Rogue patterns associated with multiple roots of Adler–Moser polynomials under general multiple large parameters of single-power form are studied in integrable systems. It is first shown that the multiplicity of any multiple root in any Adler–Moser polynomial is a triangular number (i.e., its multiplicity is equal to $n(n+1)/2$ for a certain integer $n$). Then, it is shown that corresponding to a nonzero multiple root of the Adler–Moser polynomial, a triangular rogue cluster would appear on the spatial–temporal plane.

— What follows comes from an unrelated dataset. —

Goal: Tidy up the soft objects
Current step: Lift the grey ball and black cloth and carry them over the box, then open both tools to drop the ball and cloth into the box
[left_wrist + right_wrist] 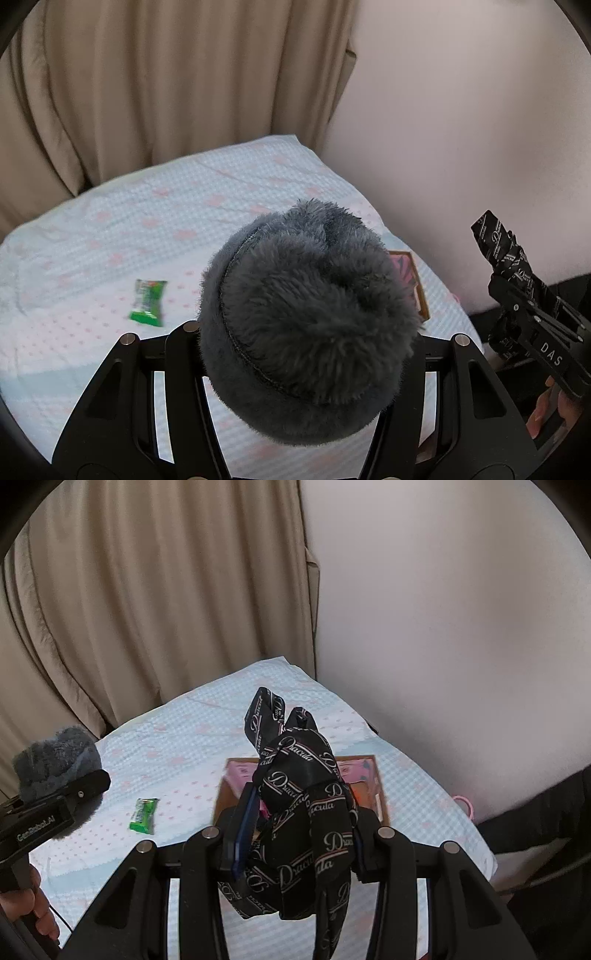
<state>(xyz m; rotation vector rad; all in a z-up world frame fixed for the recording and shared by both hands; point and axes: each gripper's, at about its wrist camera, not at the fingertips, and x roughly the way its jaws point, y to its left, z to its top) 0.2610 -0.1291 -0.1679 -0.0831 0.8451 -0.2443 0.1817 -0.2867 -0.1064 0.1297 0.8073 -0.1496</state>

This triangular rogue cluster comprises $n(n+1)/2$ fundamental rogue waves forming a triangular shape, and space–time locations of fundamental rogue waves in this triangle are a linear transformation of the Yablonskii–Vorob’ev polynomial $Q_n\left(z\right)$’s root structure. In the special case where this multiple root of the Adler–Moser polynomial is zero, the associated rogue pattern is found to be an $n$th order rogue wave in the $O\left(1\right)$ neighborhood of the spatial–temporal origin. These general results are demonstrated on two integrable systems: the nonlinear Schrödinger equation and the generalized derivative nonlinear Schrödinger equation. For these equations, asymptotic predictions of rogue patterns are compared with true rogue solutions and good agreement between them is illustrated. The present results generalize the earlier ones in the literature where only one of the parameters was assumed large. Extension of these results to generic multiple large parameters of dual-power form is also discussed.